After Summit Series 72 Canada played against CSSR and the result was 3-3. I haven´t yet had the time to watch that game but here is link.
http://www.youtube.com/watch?v=NSuc5aInhYw&feature=plcp

If I remember right Bobby Hull considered Holecek best goalie in the world. Of course that comment sounded pretty weird during Canada Cup but Hull had played against Holecek few times before.

They played against the WHA team in 74 and result was 3-1 to CSSR. Though in that game Holecek was changed (injured?) after 15 minutes (game was 2-0 then)

In Sebtember 75 Jets visited Praha. Results were CSSR win 6-1 (Holecek in goal) and 3-1 (Crha in goal).

Holeceks domestic all star record were impressive. CSSR had depth in goalies so he couldn´t afford any mediocre seasons.

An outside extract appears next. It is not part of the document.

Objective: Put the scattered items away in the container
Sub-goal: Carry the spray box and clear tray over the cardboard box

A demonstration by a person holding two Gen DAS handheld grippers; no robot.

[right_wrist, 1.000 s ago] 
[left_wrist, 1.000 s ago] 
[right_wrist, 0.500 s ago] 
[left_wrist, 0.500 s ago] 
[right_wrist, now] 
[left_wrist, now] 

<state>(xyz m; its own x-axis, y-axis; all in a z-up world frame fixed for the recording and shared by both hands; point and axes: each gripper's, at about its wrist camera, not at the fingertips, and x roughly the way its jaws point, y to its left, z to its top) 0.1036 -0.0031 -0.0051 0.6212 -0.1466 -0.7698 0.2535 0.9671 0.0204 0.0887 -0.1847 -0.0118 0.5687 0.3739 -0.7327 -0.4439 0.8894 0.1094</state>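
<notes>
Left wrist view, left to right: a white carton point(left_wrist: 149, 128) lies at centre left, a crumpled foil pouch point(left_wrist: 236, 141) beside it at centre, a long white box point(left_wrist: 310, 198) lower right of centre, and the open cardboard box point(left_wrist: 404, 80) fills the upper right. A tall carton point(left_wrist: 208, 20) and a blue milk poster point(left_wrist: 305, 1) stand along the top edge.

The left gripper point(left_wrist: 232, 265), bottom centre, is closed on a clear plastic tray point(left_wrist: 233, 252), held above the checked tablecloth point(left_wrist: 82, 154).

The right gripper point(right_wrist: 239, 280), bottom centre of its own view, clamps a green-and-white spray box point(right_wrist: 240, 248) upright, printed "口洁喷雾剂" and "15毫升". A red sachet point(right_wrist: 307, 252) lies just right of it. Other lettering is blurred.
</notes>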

But there isn´t much before 71. He was Dzurillas backup in 66. That was bit of surprise call and he wasn´t the original choice. He made NT debut just week before the tournament (4-3 win against Canada).

In 67 WHC he had chance to conquer the starter job because Dzurilla missed whole season in injuries. Nadrchal and Holecek didn´t impress (well Holecek had 1-1 against amateur Canada) and it was a disaster to CSSR team. It was first time since 60 when they were left out of medals. After that Holecek was few years complitely out from national team.


Last edited by Sanf: 11-21-2012 at 01:46 PM.